Georgesci
'Georgesci': rescuing the alternative
Updated: Sep 9, 2020
The past few months have irreversibly changed pre-existing conceptions of society and how it ought to function; giving off the feeling of a genuine moment of change. Have-a-go Twitter historians mused about future exam questions about the collapse of governments, the impact of the pandemic, and the levels of cringe induced by our Victoria-Sponge addled VE dances. It seemed for some like the world may be made anew, our time at home allowing us to envision genuinely different alternatives to the domineering stronghold of work-hard play-hard neoliberalism. Many saw for the first time that it was never about our lack of fiscal trouser space that determined the working week, but the political resolve of a government reacting to a crisis of historic proportions, pathetically clinging to a ‘social contract’.

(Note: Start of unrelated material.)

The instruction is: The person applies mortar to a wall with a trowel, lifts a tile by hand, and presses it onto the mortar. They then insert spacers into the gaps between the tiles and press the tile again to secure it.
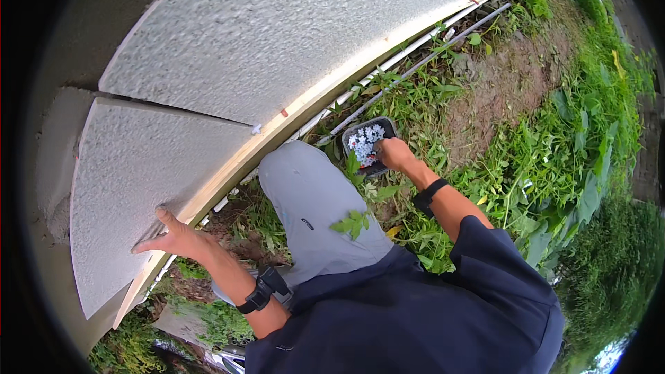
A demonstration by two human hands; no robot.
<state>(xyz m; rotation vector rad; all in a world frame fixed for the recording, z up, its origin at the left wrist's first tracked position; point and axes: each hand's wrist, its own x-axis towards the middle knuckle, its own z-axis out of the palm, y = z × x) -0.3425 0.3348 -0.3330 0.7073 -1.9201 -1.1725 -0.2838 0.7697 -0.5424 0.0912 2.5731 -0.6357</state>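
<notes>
My left hand (177,239) is spread against a large grey speckled slab (149,180), with thumb and fingers apart and nothing held. It lies near the slab's lower edge, by a pale wooden batten (208,206). My right hand (397,155) reaches into a small black tub (374,172) on the ground, beside my knee. Small white plastic pieces (363,143) fill much of the tub, with a few red bits among them. The fingers of that hand are curled down into the tub, and whatever they hold is hidden.
A second, larger speckled slab (277,34) adjoins the first across a narrow dark joint. A small white piece (256,129) sits at that joint, and a red piece (284,113) on the batten. Pipes (415,69) run alongside. Weeds (506,187) and bare soil (516,86) lie rightward.
</notes>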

Whether it was Health Secretary Matt Hancock’s post-rave interviews that gave the appearance of an overconfident teen from the home counties gurning along to an overpriced D’n’B night during Freshers Week, or shyster in chief Dominic Cummings flaunting to those sacred Tory hinterlands in County Durham for a cheeky Specsavers appointment, it was clear that the government was under levels of pressure and scrutiny that a potentially disgruntled Jeremy Corbyn could never have dreamed of. In the words of said former Labour Leader it was a potential “here we…. Here we fucking go!” type transcendental moment of political resistance, against a government that was administratively incompetent, and had spent the last decade consciously bringing about a rotten social and economic order, one that created wealth for the shareholders whilst often starving the rest.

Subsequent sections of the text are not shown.